From the first line of the data below, repeat each line exactly until you reach the line with "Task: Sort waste"; include that line too.

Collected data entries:

>>>

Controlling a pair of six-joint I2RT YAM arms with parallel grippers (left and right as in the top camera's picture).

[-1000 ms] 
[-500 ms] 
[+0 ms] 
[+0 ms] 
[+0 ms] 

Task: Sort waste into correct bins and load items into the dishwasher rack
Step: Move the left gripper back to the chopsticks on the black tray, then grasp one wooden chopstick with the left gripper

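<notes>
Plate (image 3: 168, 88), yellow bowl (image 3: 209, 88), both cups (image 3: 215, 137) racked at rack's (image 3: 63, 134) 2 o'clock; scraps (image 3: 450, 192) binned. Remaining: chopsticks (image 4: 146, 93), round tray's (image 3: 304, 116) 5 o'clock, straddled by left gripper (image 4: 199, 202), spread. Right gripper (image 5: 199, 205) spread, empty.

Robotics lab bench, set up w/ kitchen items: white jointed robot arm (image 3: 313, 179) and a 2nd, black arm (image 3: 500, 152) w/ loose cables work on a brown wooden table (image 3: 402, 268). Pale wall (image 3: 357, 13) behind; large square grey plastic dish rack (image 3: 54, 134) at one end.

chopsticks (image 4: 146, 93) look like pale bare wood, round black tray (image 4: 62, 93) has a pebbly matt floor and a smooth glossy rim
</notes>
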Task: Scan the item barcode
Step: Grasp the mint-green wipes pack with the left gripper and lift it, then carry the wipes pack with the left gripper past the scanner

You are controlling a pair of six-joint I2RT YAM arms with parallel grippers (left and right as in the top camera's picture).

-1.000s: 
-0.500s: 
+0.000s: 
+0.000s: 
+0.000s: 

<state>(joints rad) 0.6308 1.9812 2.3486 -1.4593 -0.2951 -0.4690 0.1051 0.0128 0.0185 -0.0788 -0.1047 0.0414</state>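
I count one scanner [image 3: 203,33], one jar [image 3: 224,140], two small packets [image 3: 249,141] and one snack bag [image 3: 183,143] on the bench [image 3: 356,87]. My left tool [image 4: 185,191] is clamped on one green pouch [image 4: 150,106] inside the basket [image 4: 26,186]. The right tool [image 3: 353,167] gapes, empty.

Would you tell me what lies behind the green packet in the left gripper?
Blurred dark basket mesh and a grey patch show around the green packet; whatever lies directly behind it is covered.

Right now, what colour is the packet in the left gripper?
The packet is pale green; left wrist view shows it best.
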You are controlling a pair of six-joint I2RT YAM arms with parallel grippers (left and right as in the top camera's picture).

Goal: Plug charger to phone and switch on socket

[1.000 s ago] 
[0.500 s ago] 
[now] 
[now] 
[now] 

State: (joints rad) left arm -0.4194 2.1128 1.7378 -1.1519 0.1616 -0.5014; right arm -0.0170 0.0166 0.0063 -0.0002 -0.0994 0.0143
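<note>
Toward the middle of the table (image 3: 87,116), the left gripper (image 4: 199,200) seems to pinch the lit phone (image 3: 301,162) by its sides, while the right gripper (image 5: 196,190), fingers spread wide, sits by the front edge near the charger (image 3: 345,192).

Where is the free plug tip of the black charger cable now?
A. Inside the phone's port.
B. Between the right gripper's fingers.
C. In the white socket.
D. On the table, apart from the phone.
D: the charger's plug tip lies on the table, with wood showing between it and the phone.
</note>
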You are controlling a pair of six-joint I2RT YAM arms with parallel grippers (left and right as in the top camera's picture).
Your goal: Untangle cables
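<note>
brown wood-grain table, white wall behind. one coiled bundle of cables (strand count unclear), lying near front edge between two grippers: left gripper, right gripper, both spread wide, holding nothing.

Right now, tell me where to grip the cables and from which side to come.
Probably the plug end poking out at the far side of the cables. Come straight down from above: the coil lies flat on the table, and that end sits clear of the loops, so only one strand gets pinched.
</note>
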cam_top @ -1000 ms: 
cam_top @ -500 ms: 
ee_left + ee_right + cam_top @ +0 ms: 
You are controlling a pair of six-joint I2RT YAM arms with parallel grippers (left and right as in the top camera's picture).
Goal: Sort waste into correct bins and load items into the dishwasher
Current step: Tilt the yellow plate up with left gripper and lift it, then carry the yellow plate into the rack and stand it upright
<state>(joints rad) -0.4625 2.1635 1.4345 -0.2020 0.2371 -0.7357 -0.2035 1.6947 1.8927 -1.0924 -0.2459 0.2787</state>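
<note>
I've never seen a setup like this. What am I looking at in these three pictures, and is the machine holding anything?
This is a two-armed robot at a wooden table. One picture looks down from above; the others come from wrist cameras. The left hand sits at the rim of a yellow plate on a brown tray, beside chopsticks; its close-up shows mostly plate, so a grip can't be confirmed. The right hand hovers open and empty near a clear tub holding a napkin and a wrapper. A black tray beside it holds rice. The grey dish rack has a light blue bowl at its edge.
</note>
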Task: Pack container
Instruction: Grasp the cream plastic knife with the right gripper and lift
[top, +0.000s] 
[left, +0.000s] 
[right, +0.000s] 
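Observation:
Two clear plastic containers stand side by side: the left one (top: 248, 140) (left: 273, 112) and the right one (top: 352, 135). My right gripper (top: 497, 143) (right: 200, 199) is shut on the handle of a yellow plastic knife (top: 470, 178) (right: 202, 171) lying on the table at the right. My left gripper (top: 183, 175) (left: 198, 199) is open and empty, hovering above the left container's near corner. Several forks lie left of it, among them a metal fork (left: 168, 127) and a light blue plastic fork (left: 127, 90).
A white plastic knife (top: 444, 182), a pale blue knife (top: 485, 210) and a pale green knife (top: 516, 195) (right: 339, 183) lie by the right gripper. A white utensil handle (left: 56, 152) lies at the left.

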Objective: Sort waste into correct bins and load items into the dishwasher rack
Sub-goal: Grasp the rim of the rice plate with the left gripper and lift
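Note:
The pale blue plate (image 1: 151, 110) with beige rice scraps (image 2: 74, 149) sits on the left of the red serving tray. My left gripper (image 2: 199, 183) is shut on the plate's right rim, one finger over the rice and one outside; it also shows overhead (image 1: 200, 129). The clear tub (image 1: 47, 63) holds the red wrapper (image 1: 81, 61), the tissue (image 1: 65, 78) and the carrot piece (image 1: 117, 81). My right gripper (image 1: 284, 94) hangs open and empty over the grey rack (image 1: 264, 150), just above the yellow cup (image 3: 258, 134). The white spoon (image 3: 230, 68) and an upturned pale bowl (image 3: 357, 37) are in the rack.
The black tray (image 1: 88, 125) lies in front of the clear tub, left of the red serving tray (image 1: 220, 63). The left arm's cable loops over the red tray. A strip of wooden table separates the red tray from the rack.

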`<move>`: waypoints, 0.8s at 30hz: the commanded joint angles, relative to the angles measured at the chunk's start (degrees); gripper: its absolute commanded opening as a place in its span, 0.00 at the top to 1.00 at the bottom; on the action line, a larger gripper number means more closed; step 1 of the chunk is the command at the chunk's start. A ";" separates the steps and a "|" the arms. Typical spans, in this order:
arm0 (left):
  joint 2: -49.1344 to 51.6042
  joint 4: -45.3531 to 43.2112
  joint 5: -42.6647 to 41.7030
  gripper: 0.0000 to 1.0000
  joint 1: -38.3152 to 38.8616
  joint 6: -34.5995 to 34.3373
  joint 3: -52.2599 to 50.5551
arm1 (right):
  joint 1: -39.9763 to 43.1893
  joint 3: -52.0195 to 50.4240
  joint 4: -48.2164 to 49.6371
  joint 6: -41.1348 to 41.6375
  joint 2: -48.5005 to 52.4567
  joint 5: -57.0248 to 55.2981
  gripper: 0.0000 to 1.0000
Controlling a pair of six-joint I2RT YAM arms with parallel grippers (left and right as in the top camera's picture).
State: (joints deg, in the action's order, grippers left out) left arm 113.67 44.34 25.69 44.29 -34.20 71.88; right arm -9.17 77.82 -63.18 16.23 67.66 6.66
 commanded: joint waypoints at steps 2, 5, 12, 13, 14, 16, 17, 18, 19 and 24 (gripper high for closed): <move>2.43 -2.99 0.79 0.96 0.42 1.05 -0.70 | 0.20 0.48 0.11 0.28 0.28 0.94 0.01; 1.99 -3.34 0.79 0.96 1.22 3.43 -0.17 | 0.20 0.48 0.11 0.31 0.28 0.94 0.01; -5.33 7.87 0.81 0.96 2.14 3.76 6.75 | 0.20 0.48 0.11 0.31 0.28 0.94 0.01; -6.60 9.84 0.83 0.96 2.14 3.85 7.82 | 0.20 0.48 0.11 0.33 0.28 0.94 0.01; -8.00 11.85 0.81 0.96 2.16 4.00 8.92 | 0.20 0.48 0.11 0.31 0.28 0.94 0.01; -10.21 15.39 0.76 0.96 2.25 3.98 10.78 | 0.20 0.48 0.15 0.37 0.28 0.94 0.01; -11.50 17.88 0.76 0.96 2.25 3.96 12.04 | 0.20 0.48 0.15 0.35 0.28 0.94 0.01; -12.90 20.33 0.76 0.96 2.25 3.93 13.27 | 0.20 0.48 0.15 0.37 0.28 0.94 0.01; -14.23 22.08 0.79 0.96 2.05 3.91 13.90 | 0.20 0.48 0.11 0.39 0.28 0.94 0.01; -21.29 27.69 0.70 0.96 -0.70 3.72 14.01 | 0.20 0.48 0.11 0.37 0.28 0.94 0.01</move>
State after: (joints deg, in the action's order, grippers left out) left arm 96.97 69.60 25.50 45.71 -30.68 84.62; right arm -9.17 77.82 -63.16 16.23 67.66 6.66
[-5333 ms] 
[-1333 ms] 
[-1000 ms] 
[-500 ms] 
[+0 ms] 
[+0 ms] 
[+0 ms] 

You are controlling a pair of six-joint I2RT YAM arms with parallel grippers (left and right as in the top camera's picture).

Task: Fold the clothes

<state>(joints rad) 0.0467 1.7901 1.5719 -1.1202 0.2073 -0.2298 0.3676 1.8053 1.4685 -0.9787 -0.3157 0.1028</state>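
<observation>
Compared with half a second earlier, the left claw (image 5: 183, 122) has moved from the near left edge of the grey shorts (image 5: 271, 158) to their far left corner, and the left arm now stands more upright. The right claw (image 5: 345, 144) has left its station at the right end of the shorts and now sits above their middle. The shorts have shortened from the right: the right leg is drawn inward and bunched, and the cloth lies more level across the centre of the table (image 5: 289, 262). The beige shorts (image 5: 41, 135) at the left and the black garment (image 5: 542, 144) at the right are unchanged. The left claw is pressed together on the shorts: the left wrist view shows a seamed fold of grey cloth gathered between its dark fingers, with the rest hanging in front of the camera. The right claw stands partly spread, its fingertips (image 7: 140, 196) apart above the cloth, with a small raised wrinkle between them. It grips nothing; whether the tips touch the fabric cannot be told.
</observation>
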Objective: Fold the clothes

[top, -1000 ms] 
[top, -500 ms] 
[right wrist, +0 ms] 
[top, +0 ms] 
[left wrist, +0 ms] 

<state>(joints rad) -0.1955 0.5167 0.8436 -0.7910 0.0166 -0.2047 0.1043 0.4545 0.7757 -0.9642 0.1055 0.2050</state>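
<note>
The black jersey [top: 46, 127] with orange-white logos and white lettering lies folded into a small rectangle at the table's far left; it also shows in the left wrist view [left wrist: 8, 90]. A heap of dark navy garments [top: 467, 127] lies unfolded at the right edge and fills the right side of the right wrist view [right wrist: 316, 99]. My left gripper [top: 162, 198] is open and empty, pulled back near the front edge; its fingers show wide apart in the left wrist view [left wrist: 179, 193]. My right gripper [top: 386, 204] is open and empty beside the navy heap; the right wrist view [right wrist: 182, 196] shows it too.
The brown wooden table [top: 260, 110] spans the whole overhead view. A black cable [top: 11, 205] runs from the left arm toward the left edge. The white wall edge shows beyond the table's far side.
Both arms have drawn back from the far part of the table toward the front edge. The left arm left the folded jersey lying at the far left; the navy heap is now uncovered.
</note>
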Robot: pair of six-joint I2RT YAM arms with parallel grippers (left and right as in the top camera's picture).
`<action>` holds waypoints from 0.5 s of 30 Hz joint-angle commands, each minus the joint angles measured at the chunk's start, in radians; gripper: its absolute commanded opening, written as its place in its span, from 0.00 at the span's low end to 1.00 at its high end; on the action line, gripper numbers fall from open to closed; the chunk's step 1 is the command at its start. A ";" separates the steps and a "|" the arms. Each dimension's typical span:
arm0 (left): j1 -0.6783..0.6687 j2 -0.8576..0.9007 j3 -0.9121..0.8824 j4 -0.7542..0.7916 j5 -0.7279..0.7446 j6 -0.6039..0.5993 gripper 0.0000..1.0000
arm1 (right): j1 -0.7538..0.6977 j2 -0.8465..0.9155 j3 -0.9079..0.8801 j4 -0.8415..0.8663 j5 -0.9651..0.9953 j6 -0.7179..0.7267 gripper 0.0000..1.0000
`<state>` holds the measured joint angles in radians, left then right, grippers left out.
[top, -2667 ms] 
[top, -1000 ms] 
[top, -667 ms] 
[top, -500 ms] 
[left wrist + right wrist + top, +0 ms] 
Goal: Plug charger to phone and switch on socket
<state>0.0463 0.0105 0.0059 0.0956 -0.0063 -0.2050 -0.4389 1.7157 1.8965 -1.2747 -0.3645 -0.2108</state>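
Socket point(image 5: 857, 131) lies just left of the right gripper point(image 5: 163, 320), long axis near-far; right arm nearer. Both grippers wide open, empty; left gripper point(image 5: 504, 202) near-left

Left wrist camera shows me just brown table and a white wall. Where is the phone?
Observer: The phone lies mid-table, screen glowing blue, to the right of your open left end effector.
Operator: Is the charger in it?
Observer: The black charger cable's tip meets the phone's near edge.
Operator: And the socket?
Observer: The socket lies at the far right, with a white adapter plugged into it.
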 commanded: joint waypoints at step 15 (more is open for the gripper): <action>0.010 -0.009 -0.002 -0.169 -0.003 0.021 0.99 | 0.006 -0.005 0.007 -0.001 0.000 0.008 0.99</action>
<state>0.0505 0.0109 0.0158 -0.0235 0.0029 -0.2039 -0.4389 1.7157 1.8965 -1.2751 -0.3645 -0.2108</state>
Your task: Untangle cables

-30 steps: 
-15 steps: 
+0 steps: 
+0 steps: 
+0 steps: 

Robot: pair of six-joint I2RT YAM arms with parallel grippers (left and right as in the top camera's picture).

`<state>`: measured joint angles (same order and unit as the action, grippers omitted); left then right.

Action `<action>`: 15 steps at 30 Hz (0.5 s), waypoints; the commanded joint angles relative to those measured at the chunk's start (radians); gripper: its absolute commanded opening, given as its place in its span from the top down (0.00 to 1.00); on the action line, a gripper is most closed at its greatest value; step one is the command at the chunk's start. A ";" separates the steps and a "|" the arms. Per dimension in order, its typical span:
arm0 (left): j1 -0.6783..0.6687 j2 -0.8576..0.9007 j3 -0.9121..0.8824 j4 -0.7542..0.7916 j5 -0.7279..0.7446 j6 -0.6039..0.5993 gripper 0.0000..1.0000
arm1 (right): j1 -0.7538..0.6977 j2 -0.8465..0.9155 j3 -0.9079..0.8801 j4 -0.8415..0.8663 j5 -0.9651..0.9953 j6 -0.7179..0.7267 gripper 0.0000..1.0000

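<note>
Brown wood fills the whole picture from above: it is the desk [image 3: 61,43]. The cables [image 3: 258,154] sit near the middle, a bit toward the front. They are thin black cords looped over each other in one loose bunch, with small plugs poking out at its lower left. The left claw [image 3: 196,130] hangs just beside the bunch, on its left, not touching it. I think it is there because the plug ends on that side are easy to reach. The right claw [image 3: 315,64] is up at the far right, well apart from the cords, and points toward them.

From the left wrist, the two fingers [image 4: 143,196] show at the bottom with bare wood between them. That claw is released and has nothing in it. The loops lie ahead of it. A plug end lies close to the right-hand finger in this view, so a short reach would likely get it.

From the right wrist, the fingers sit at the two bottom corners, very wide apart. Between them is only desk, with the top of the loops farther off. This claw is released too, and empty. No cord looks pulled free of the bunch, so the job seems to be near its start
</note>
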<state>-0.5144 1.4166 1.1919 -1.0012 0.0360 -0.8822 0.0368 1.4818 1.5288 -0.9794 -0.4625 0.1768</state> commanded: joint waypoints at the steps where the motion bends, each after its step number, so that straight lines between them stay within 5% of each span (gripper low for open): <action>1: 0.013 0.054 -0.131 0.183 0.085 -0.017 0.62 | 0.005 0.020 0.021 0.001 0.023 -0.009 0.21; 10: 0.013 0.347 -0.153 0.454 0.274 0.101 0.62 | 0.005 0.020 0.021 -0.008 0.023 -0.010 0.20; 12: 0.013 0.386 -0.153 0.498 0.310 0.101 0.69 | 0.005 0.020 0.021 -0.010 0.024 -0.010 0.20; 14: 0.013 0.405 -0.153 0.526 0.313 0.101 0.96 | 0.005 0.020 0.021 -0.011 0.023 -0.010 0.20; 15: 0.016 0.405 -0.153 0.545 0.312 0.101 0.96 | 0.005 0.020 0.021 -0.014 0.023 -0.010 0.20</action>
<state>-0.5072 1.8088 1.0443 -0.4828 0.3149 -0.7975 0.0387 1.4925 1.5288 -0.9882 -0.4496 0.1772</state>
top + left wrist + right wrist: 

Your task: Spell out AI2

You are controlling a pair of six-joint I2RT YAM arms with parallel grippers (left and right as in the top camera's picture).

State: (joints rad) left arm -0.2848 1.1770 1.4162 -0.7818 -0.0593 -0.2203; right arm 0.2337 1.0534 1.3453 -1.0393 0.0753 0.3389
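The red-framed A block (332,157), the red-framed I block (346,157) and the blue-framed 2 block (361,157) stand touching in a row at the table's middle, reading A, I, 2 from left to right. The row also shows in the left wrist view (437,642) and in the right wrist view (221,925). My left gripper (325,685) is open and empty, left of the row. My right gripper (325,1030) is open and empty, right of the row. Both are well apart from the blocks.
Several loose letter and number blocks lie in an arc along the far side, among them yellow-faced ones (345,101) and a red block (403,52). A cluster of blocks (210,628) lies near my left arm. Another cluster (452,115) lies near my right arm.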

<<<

_Task response:_
Controlling a pair of six-joint I2RT YAM arms with parallel grippers (left and right as in the top camera's picture).

[-1000 ms] 
[-500 ms] 
[+0 ms] 
[+0 ms] 
[+0 ms] 

Task: Sort waste into correct bins and load items into the dishwasher rack

There is nothing more to the answer.